In [1]:
import weakref

In [2]:
import numpy as np

In [3]:
# but Python results in float after applying operations on 0-dimension ndarray.
# we need to deal with this issue.

# for make it easy, define a function

def as_array(x):
    if np.isscalar(x): # int and float are scalar
        return np.array(x)
    return x

In [4]:
# rather than applying 'add' or 'mul', what about using '+' or '*'?
# we go with operator overload

class Variable:
    def __init__(self, data, name=None):
        if data is not None:
            if not isinstance(data, np.ndarray):
                #raise TypeError('{} is not supported.'.format(type(data)))
                data = np.array(data)
                
        self.data = data
        self.name = name 
        self.grad = None
        self.creator = None
        self.generation = 0 

    def set_creator(self, func):
        self.creator = func
        self.generation = func.generation + 1 

    def backward(self, retain_grad=False): 
        if self.grad is None: 
            self.grad = np.ones_like(self.data)

        funcs = [] 
        seen_set = set() 

        def add_func(f): 
            if f not in seen_set:
                funcs.append(f)
                seen_set.add(f)
                funcs.sort(key=lambda x: x.generation) 
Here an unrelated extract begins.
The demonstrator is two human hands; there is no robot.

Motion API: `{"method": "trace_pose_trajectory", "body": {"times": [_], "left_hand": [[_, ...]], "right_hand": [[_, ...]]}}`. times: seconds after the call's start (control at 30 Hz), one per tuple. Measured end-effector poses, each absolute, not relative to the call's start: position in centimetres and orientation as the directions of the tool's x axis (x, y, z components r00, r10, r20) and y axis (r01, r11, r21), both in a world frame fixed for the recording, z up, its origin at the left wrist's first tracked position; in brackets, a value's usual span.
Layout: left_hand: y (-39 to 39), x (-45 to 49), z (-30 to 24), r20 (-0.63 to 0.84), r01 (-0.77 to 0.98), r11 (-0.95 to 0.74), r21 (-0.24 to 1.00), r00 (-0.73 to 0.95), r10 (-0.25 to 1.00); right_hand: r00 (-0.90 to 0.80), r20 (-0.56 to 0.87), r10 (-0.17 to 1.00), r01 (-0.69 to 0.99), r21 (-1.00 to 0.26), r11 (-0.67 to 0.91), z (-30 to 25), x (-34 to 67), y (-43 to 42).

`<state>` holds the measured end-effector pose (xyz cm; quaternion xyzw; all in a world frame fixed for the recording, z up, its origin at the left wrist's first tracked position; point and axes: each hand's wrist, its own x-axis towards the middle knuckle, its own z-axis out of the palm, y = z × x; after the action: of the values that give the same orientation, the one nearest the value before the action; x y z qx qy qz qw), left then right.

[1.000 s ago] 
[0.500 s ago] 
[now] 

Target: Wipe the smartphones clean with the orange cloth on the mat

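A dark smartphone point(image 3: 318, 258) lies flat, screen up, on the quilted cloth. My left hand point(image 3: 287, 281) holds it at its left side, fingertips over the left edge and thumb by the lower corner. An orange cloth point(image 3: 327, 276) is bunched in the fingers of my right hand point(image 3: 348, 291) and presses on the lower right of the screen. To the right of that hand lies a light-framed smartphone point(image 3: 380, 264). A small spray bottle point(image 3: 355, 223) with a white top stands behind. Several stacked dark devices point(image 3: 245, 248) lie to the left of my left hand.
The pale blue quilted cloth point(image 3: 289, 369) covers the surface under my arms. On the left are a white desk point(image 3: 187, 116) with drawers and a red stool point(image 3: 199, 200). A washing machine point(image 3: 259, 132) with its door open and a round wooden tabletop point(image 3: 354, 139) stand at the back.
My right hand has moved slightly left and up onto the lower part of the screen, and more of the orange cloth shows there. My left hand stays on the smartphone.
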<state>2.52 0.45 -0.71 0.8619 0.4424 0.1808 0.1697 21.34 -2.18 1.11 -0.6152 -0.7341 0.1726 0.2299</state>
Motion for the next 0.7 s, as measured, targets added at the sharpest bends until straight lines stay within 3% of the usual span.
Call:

        add_func(self.creator)
        
        while funcs: 
            f = funcs.pop()
            gys = [output().grad for output in f.outputs] 
            gxs = f.backward(*gys) 
            if not isinstance(gxs, tuple): 
                gxs = (gxs,) 
            
            for x, gx in zip(f.inputs, gxs): 
                if x.grad is None: 
                    x.grad = gx
                else: 
                    x.grad = x.grad + gx 
                    
                if x.creator is not None: 
                    add_func(x.creator)

            if not retain_grad:
                for y in f.outputs:
                    y().grad = None 

    def cleargrad(self):
        self.grad = None

    @property 
    def shape(self): 
        return self.data.shape

    @property 
    def ndim(self): 
        return self.data.ndim

    @property 
    def size(self):
        return self.data.size

    @property 
    def dtype(self):
        return self.data.dtype

    def __len__(self):
        return len(self.data)

    def __repr__(self):
        if self.data is None:
            return 'variable(None)'
        p = str(self.data).replace('\n', '\n' + ' ' * 9)
        return 'variable(' + p + ')'

    def __mul__(self, other):
        return mul(self, other)

In [5]:
# We need forward prop results to do back prop. So, each result (inputs to functions) must be retained till back prop.
# Unlike ML, inference is only a process of forward prop. So, we don't need to keep all data in the middle.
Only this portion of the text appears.